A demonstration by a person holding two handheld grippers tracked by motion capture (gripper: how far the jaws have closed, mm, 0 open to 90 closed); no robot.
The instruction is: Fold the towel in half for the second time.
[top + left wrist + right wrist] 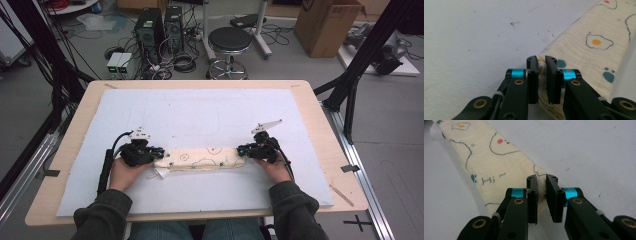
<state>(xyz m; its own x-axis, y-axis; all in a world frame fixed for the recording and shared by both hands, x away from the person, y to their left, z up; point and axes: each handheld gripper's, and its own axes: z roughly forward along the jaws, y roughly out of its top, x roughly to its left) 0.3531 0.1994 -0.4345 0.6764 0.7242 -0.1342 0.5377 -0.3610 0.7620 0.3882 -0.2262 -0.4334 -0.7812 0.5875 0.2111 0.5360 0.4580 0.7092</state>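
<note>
Near edge: 2 forearms in dark sleeves enter from the bottom of the high view, 1 hand on each gripper, both hands low on the white mat (200,110) and turned inward toward each other. Left gripper (152,154) clamps the left end of the cloth (202,159); in the left gripper view its jaws stand almost together with a bunched fold of cloth (584,50) pinched between the pads (533,82). Right gripper (243,150) clamps the right end; in the right gripper view the jaws are nearly together on the corner of the cloth (491,167), though how firmly the pads (554,200) bite there is less plain.

Middle: the cloth, cream with fried-egg and line-drawn prints, lies as 1 long narrow folded strip across the mat, near the person, stretched between the 2 grippers.

Step in hand, as judged: both ends gripped, ready for a fold or a lift. The next move calls for both hands to rise and travel together, with equal tension, so that neither end slips out and the strip does not twist or unfold.

Far: table (310,95) rim, then a stool (229,41), computer towers (150,27) and a cardboard box (327,25) on the floor.
</note>
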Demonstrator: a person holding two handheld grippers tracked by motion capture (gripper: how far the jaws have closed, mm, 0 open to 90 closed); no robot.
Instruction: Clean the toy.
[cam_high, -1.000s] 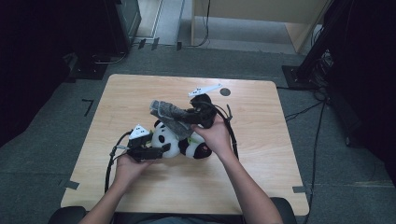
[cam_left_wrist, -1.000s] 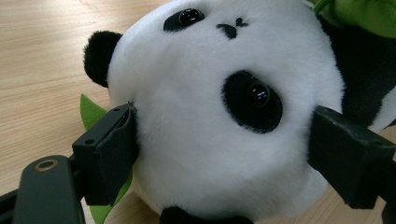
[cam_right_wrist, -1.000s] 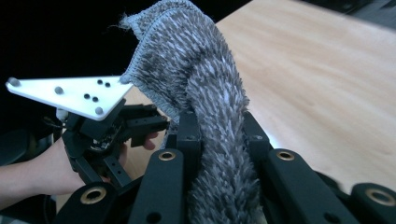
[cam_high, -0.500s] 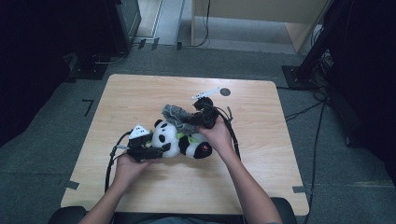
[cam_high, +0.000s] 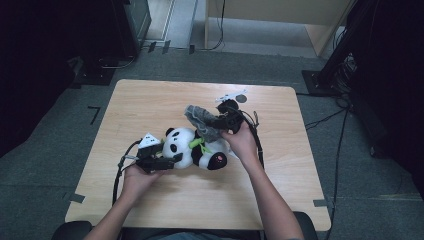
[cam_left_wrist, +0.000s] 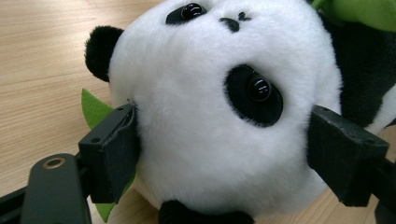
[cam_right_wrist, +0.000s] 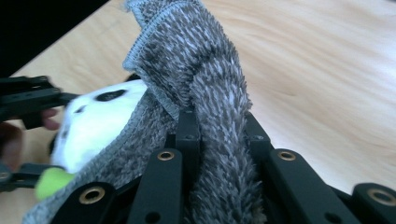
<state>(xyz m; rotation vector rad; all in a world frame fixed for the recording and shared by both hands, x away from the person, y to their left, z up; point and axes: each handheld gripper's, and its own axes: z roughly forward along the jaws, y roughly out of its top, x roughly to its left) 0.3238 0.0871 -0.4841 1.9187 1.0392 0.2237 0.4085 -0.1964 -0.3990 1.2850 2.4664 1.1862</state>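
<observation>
Panda toy lying on its side at the centre of the wooden desk in the high view, white head toward the left, black limbs and a pink-soled foot toward the right, a green leaf at the neck. Left gripper just left of centre, low on the desk, held from below by the left hand. In the left gripper view, jaws set wide on either side of the round white head, left pad pushed into the fur at the cheek, right pad against the other side beside the black eye patch; jaws just closing a little onto that head. Green leaf peeking out behind the left pad, bare desk in the upper left.

Right gripper above and right of centre in the high view, gripped by the right hand, cable looping down the right side. Jaws nearly together, pinching a grey shaggy cloth. In the right gripper view, cloth rising from between the black jaws up the middle of the frame, stitched hem along its left edge, lower fold draped over the panda's white body at the left. In the high view, cloth bunched just above the panda, touching it.
</observation>
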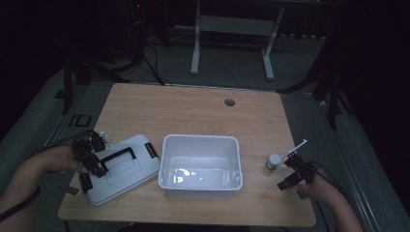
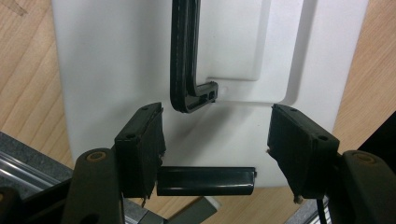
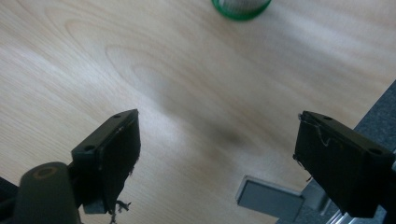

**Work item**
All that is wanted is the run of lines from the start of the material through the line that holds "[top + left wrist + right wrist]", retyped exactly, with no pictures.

**Response area**
A demonstration by a person holding two handheld grippers tracked by motion capture (gripper: how far the jaws have closed, mm, 0 open to 90 closed); no robot.
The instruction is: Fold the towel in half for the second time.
[top + left wrist + right wrist] 

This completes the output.